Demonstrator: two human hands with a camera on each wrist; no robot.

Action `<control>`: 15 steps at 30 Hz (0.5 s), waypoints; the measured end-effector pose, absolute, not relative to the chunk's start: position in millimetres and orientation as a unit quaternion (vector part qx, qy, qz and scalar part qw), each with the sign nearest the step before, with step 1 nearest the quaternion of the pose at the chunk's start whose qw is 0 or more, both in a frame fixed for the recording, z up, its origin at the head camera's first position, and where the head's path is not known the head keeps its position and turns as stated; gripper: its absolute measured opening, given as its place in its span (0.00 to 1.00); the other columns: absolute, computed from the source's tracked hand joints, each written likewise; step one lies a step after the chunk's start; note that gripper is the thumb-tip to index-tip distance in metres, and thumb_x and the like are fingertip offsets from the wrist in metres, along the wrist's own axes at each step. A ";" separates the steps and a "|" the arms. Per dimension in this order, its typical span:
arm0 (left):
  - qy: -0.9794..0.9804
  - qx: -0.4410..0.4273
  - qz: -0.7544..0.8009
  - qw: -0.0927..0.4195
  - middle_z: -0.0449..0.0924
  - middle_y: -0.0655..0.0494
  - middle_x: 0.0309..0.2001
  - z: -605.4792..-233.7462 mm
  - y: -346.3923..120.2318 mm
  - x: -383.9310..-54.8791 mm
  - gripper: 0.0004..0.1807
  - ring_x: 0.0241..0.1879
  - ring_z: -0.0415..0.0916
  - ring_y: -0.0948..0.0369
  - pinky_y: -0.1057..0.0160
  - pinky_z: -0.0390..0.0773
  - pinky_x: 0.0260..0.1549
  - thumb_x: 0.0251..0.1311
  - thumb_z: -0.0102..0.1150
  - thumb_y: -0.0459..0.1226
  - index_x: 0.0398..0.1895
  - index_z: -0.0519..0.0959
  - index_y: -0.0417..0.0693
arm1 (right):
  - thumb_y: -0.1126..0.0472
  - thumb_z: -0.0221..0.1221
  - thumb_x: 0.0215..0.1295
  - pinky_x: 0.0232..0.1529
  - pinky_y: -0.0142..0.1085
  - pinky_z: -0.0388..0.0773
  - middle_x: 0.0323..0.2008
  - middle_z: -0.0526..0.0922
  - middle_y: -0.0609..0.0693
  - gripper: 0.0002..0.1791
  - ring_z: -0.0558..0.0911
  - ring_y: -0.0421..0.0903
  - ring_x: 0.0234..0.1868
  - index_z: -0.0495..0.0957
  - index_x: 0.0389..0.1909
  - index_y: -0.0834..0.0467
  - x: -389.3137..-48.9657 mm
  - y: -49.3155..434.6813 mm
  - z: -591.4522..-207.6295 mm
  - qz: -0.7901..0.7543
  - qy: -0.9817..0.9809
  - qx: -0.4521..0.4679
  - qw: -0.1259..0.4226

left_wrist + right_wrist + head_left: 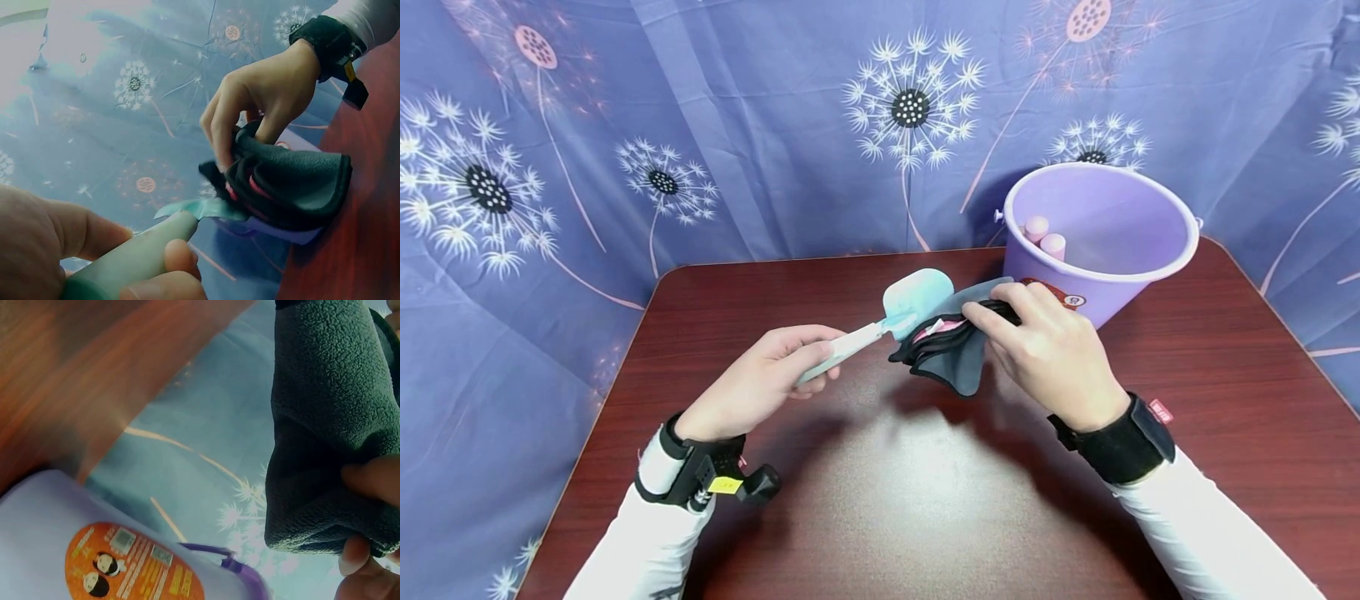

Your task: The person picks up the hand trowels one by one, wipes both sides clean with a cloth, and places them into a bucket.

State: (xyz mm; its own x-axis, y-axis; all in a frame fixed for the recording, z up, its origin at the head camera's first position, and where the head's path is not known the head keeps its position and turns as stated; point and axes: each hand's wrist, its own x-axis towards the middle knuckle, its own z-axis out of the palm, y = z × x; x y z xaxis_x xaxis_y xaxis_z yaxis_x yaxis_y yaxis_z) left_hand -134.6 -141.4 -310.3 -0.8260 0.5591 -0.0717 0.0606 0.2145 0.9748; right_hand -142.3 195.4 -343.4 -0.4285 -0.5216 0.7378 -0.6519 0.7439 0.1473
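My left hand (767, 375) grips the pale handle of a spatula (919, 300) with a broad, rounded light-blue head, held up over the table. Its thumb lies along the handle, which also shows in the left wrist view. In my right hand (1048, 350) is a bunched dark grey cloth (958, 362) with black edging, pinched at its upper end and hanging in folds. A bit of pink shows between those folds. The spatula's head overlaps the cloth's left side in the head view. Fleecy fabric of the cloth (331, 381) fills the right of the right wrist view.
A purple bucket (1101, 271) stands at the back right of the dark red wooden table (760, 296), just behind my right hand. Two pink round-topped things (1052, 245) stick up inside it. An orange label (134, 565) is on its side. Blue dandelion-print fabric (775, 125) hangs behind.
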 end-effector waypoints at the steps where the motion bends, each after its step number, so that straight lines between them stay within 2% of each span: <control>1: 0.744 0.205 0.599 0.215 0.70 0.40 0.34 -312.0 -139.6 -134.8 0.14 0.25 0.60 0.58 0.63 0.65 0.26 0.77 0.47 0.43 0.48 0.78 0.45 | 0.67 0.52 0.61 0.24 0.49 0.76 0.45 0.78 0.58 0.20 0.75 0.58 0.36 0.82 0.52 0.54 -141.7 194.3 -344.3 0.080 -0.841 0.352 0.402; 7: 0.723 0.192 0.625 0.222 0.68 0.41 0.34 -318.9 -130.0 -133.3 0.12 0.24 0.56 0.59 0.65 0.60 0.25 0.76 0.48 0.42 0.48 0.77 0.43 | 0.67 0.54 0.58 0.24 0.47 0.74 0.46 0.78 0.57 0.22 0.74 0.57 0.35 0.82 0.54 0.55 -137.8 187.8 -348.4 0.080 -0.842 0.374 0.381; 15: 0.748 0.202 0.596 0.209 0.72 0.47 0.36 -323.7 -123.6 -132.3 0.13 0.24 0.57 0.60 0.67 0.58 0.21 0.76 0.47 0.44 0.48 0.79 0.49 | 0.69 0.55 0.61 0.25 0.47 0.75 0.46 0.77 0.56 0.20 0.74 0.56 0.35 0.81 0.54 0.55 -132.8 179.4 -350.0 0.097 -0.835 0.397 0.369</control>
State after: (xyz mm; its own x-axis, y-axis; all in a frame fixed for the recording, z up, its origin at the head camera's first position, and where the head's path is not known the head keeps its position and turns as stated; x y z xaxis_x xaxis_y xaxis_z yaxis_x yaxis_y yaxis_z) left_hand -132.3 -123.6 -323.7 -0.8305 0.5524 -0.0718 0.0533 0.2071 0.9769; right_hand -132.8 179.4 -350.0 -0.4121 -0.5904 0.6940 -0.7345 0.6660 0.1305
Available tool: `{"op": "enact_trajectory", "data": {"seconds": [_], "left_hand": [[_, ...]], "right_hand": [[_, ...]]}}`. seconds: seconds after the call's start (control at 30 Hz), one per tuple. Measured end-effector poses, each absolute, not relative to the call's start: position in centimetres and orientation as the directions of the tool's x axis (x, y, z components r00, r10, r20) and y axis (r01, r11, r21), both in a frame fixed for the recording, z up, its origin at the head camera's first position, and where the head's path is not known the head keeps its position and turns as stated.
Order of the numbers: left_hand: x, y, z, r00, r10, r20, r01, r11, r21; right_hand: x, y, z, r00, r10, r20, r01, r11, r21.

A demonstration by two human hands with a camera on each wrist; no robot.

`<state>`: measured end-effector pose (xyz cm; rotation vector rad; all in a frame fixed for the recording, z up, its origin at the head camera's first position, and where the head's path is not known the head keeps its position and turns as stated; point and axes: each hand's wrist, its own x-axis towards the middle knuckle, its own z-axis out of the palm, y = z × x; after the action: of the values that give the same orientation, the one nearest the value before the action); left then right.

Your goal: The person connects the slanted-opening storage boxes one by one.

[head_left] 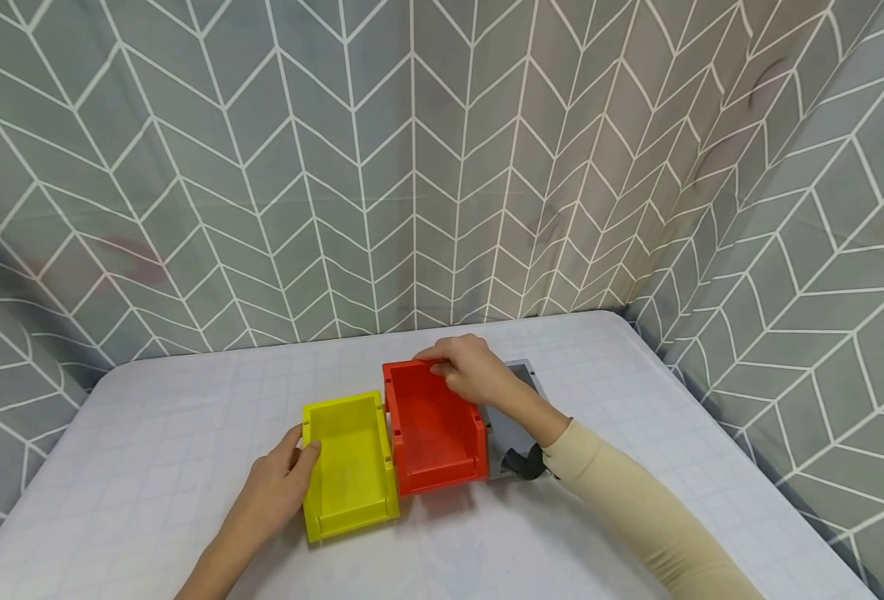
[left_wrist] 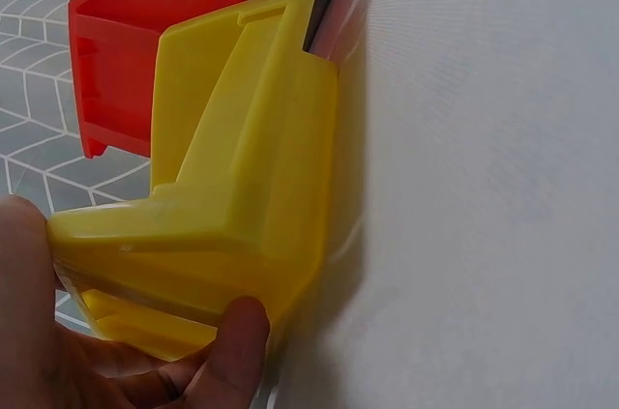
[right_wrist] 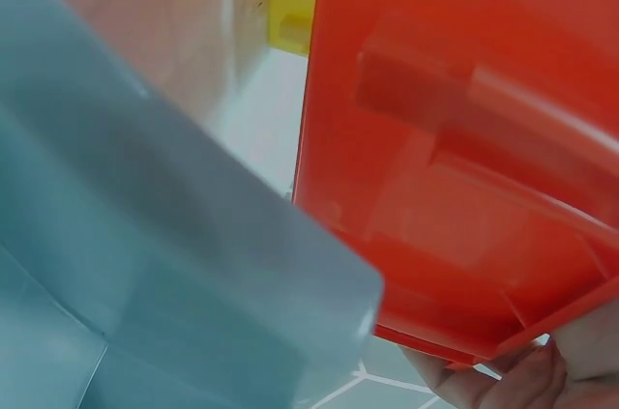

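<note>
A yellow plastic storage bin (head_left: pixel 352 458) sits at the left of a row of three, its low lip toward me. My left hand (head_left: pixel 272 483) grips it by the left wall, thumb on one face and fingers on the other. Beside it, a red storage bin (head_left: pixel 434 425) appears raised off the table, with a shadow below. Its far rim is held by my right hand (head_left: pixel 467 367); in the right wrist view, fingers (right_wrist: pixel 527 380) curl at the red bin's edge. Partly hidden behind the right forearm is a grey storage bin (head_left: pixel 505 433).
All three bins are on or over a table (head_left: pixel 187 433) with a white cloth. A grey curtain (head_left: pixel 382 167) with white chevron lines hangs behind the table and along its sides. A black wrist device (head_left: pixel 526 463) shows below my right forearm.
</note>
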<state>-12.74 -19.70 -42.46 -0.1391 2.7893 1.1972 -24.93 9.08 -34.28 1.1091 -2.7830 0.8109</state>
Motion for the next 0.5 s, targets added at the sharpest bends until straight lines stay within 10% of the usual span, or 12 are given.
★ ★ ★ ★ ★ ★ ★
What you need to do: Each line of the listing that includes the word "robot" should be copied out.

Expected answer:
Demonstrator: two human hands with a camera on each wrist; no robot.
A demonstration by two human hands with a camera on each wrist; no robot.

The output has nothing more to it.